_Exercise description_
Pictures in the data should be dropped; transcribe exactly the lines from the one that has "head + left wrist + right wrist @" through the one that has "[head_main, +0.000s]".

_Provided records_
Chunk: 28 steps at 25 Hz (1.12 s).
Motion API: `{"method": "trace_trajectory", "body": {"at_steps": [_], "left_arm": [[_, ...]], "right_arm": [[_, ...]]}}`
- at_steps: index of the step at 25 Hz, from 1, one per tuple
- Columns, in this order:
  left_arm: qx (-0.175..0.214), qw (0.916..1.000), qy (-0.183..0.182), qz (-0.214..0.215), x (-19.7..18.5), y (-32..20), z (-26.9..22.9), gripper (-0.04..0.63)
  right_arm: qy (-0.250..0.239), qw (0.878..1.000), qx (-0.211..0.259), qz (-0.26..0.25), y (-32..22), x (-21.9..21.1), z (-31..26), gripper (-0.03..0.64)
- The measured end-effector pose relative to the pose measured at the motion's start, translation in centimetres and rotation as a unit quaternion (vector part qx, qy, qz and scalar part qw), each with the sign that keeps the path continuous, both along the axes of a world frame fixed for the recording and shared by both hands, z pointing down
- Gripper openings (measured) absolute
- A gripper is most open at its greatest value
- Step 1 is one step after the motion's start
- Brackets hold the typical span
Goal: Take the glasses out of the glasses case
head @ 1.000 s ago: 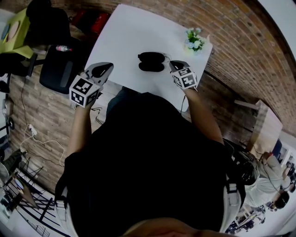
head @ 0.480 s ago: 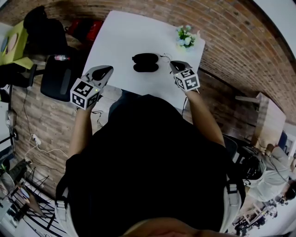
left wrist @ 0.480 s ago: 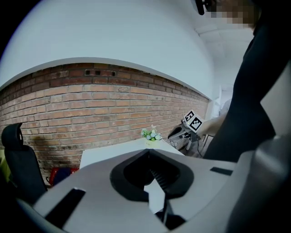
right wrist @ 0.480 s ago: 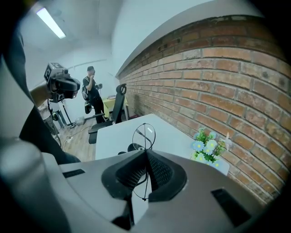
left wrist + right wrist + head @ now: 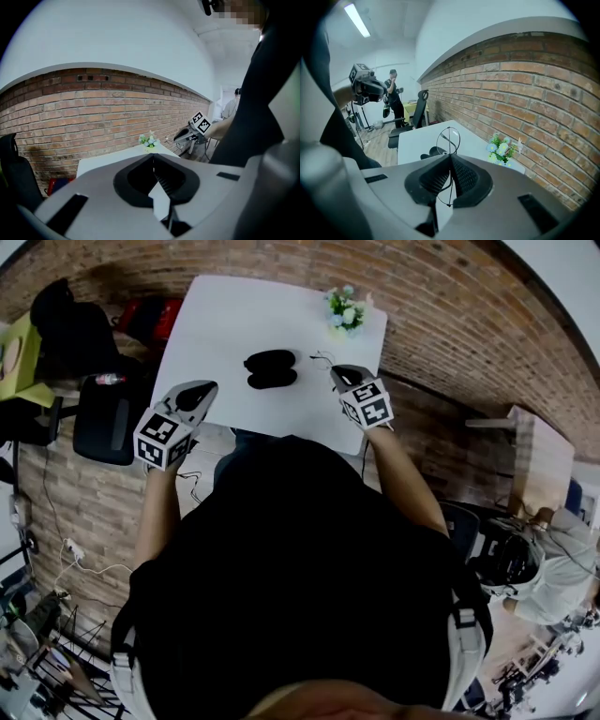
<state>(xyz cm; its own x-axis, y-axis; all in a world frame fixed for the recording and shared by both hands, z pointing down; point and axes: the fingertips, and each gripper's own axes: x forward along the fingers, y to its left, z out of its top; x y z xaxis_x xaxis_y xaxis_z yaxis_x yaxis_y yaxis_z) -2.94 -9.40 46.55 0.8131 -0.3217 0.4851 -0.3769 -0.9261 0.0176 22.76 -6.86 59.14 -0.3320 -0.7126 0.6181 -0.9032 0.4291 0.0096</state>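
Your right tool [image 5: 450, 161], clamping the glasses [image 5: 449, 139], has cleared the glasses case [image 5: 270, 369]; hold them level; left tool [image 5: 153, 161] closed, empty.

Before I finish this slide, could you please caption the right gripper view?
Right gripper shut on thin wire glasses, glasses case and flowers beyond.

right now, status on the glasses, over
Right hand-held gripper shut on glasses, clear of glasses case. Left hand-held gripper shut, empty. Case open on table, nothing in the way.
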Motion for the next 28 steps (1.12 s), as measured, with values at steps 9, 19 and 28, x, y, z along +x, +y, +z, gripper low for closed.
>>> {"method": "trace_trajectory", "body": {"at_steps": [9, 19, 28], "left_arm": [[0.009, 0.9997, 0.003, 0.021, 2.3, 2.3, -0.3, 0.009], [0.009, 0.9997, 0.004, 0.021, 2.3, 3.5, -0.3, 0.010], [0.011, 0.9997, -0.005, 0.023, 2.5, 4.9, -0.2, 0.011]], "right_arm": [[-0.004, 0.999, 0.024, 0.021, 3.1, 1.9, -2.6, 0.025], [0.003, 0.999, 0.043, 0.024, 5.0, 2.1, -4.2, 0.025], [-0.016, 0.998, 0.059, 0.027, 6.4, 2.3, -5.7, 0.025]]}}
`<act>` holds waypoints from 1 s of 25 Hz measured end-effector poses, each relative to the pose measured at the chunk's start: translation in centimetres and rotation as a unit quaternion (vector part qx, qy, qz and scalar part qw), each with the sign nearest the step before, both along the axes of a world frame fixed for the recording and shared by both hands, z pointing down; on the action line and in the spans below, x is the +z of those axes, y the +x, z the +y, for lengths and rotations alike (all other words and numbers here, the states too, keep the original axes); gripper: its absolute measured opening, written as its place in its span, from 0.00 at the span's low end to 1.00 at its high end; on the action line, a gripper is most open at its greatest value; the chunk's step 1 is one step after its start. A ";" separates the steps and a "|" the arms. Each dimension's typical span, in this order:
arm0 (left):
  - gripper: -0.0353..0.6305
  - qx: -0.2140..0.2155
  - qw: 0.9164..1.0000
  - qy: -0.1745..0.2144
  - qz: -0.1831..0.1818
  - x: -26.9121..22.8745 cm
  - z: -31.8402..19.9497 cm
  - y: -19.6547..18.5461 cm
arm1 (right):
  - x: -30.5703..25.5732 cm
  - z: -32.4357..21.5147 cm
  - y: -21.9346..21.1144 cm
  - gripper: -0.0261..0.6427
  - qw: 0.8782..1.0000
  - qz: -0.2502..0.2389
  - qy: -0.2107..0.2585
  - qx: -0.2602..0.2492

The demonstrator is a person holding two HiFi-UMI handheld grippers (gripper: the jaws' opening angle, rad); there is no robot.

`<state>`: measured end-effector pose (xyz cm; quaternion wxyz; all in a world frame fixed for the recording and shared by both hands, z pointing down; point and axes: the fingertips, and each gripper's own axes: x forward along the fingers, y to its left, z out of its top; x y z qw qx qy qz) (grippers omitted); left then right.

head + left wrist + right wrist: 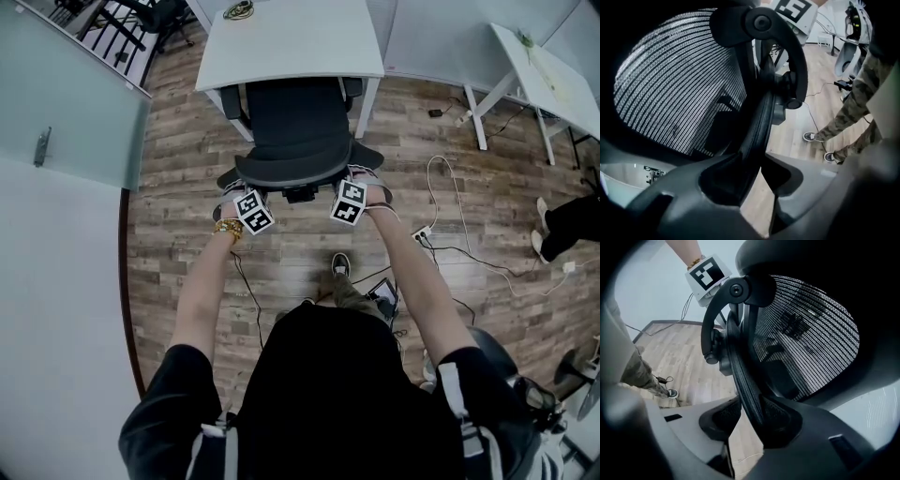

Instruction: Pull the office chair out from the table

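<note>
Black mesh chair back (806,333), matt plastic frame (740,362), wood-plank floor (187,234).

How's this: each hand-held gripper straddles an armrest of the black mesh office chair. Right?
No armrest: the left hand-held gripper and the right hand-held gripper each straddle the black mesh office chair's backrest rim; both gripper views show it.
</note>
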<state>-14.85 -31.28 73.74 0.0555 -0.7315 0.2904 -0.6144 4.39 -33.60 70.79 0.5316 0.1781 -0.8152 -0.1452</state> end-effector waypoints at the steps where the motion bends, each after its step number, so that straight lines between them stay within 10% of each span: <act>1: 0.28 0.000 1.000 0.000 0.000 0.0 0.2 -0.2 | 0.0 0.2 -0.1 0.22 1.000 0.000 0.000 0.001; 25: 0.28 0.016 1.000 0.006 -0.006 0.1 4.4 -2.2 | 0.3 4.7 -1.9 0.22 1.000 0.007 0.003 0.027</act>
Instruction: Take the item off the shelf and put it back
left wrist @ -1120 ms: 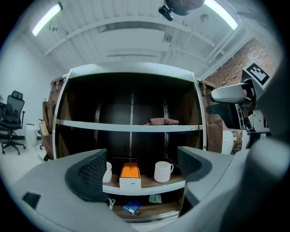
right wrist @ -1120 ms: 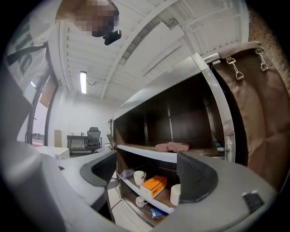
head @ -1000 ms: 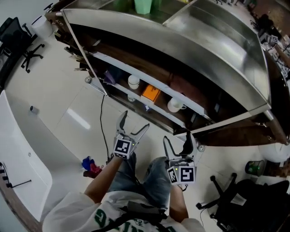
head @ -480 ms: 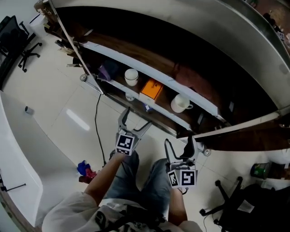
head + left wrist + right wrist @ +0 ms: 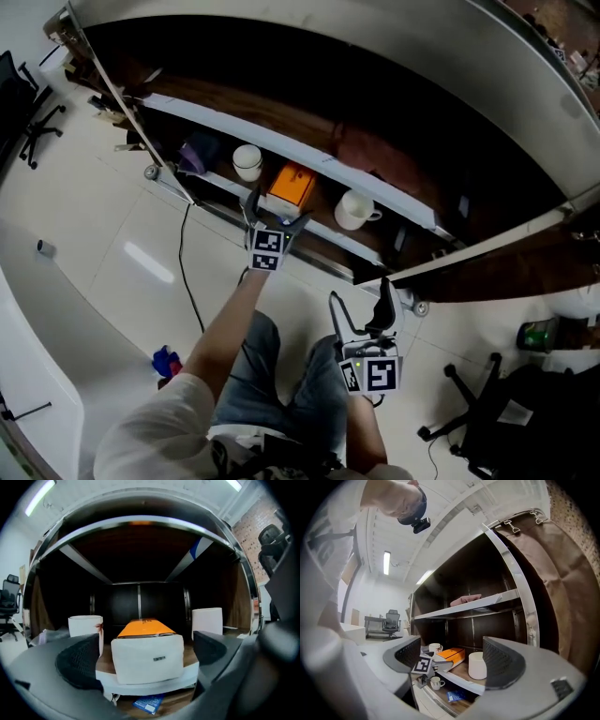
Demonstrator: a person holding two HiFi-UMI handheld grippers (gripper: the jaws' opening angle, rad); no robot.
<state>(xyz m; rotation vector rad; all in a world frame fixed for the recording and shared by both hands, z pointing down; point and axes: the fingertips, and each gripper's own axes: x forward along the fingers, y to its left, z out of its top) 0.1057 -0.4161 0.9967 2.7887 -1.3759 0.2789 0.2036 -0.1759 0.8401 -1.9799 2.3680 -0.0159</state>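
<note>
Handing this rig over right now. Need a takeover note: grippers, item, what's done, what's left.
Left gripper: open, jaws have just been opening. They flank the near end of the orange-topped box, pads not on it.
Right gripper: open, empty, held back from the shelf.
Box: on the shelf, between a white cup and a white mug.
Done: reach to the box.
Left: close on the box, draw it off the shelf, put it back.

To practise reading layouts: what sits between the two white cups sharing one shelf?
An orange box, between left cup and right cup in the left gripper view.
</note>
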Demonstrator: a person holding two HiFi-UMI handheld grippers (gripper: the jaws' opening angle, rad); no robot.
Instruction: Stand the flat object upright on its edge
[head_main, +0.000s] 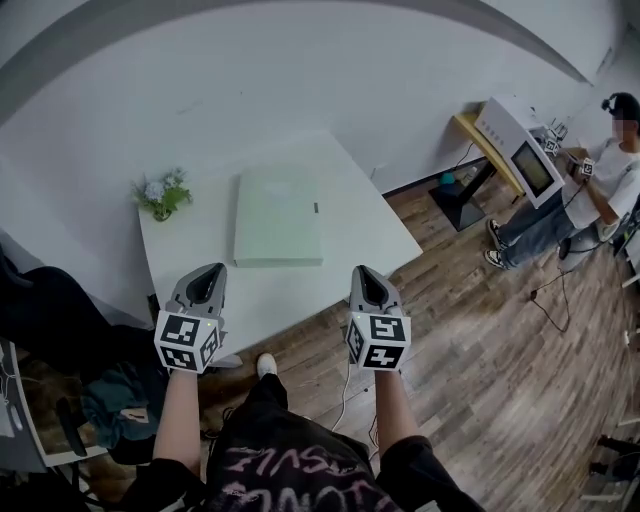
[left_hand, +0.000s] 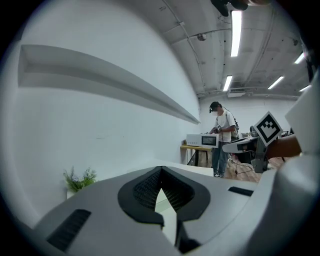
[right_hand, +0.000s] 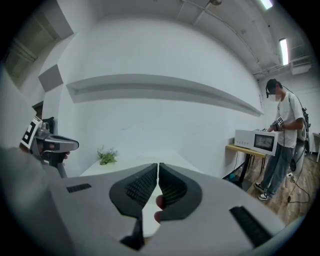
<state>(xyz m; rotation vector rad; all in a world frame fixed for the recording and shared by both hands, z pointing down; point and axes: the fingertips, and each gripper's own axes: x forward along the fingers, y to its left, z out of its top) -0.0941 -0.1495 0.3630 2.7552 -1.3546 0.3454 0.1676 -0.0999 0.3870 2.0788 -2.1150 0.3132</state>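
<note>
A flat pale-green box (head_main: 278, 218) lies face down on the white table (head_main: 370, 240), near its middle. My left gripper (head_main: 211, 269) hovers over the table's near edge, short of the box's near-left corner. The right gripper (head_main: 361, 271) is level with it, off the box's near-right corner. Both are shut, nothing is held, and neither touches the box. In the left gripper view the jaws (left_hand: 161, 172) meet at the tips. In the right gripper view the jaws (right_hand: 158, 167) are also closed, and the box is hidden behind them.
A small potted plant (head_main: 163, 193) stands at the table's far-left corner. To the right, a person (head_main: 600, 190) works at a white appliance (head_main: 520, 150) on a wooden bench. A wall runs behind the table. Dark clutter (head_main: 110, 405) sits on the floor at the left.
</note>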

_Result for this exercise_
head + left wrist + right wrist @ +0 ms: 
Demonstrator: a person holding two HiFi-UMI handheld grippers (gripper: the jaws' opening angle, rad); no robot.
<state>(xyz m; rotation vector rad; all in a world frame fixed for the recording and shared by both hands, z pointing down; point and axes: the fingertips, and each gripper's own axes: x forward along the fingers, y to its left, z out of its top) 0.1057 -0.4161 0.9967 2.7887 -1.3759 0.2789 0.2036 -0.1759 0.8401 -1.9799 2.3680 -0.0159</state>
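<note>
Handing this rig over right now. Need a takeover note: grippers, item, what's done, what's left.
Left gripper: open, jaws have just been opening. They flank the near end of the orange-topped box, pads not on it.
Right gripper: open, empty, held back from the shelf.
Box: on the shelf, between a white cup and a white mug.
Done: reach to the box.
Left: close on the box, draw it off the shelf, put it back.

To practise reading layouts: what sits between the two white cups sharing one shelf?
An orange box, between left cup and right cup in the left gripper view.
</note>
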Demonstrator: a person holding two HiFi-UMI handheld grippers (gripper: the jaws' opening angle, rad); no robot.
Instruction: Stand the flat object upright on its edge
[head_main, +0.000s] 

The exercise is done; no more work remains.